A couple weeks ago I was emailing with Dr. Schmutzer from Moody about an essay he had written, and as we were interacting on some theological points, he threw out this generous invitation:
Before I forget, would you like to teach my Genesis, Psalms, 1 Samuel, or Hebrew Reading for a week? I know you’ve never been busier, but I wanted to ask.
Every year Dr. Schmutzer and thousands of other scholars and professors meet for a week with the Evangelical Theological Society. Usually this means that a week of classes has to be cancelled, but not if you can find someone to sub for you! So while Dr. Schmutzer got on a plane to San Diego for a week of fellowship and scholarship, I got to drive back down to my alma mater and return to the classroom.
I felt super honored to have been asked.
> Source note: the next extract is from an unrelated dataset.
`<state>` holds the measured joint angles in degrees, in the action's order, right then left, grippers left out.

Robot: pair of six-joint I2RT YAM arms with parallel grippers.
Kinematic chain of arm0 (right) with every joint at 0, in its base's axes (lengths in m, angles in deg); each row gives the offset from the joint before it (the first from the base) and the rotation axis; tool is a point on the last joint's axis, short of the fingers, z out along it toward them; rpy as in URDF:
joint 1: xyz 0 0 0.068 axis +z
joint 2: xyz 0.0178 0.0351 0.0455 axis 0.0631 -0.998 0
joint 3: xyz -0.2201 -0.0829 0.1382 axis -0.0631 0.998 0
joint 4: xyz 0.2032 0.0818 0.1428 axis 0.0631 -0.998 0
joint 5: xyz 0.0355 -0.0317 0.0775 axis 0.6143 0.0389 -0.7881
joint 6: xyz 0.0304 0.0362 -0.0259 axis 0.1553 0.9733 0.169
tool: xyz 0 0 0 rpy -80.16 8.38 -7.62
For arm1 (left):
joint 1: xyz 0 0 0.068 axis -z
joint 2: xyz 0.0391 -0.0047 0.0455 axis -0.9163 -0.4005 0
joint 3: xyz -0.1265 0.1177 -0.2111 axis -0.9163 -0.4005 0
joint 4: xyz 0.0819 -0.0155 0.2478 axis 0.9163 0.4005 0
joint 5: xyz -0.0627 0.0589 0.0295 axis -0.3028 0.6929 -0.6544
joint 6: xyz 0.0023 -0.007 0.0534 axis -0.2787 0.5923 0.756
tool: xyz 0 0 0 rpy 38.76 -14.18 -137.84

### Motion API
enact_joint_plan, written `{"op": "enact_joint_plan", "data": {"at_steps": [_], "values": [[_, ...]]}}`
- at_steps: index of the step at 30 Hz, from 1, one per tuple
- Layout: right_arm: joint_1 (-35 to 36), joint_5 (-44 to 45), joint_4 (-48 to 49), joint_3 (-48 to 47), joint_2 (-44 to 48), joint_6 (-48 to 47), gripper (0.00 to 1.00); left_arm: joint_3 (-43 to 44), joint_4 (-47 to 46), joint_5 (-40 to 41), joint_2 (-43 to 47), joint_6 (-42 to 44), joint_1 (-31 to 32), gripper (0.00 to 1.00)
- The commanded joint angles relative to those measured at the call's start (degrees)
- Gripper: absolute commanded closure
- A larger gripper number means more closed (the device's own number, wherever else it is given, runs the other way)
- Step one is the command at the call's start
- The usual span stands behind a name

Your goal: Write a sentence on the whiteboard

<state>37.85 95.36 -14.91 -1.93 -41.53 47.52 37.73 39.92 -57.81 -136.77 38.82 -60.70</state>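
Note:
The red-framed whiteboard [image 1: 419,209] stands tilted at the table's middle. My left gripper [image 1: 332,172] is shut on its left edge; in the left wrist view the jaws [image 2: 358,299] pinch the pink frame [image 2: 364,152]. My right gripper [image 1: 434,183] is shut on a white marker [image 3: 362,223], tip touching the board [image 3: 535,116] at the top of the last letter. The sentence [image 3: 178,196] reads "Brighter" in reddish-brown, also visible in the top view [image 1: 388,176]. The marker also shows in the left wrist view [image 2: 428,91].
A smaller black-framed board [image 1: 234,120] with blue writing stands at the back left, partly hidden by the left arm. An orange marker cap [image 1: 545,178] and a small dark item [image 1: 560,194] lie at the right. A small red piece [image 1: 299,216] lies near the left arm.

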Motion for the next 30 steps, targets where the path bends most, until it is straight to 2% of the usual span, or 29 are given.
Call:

I got to do some teaching for him last year when I was his Teaching Assistant, and it’s really a little surreal. Last year my brother Caleb was taking a class on the Psalms, and he snapped this picture while we were talking about the Songs of Zion, a collection in the Psalter.
This year was just as exciting as I got to teach 6 classes. It was a ton of work to prepare for, and I was exhausted at the end of it, but teaching was a blast. Whenever I have the opportunity to teach on the Old Testament, it confirms that this is what I want to do with my life. I love digging deep and highlighting the theology in the text, allowing it to illuminate our understanding of God.
I was really impressed with the caliber of the students and their grasp of the text, which made for some fantastic discussion. Caleb is taking “Biblical Theology of 1 Samuel” this semester, so he was in my class again this year! He even had a presentation on a passage, and he made me a very proud brother as he engaged with Scripture with such depth and conviction.
My favorite class to teach always ends up being Genesis. I was so formed in that class as a Junior at Moody, and the text is just incredibly foundational to theology and God’s Story. The students in this class have spent the first 3 months working through Genesis 12-50, and now that they have acquired the proper reading skills, they are going back to the beginning and reading Genesis 1-11. I had the privilege of teaching Genesis chapter 2: God’s creation of man and woman. In this text God is portrayed as Gardener, Craftsman, and Builder in order to complement the transcendent and all-powerful God of chapter 1. God gets his hands dirty as he plants a garden, forms man, and builds woman. From the beginning, humanity is placed, given a vocation, and expected to share in God’s work. It’s a beautiful passage that shapes so much of our understanding of God’s character and our own purpose for life.
I’m so thankful for opportunities like this to grow as a teacher. And I am especially thankful for Dr. Schmutzer, who continues to invest and believe in me, allowing me to practice being a professor for a week!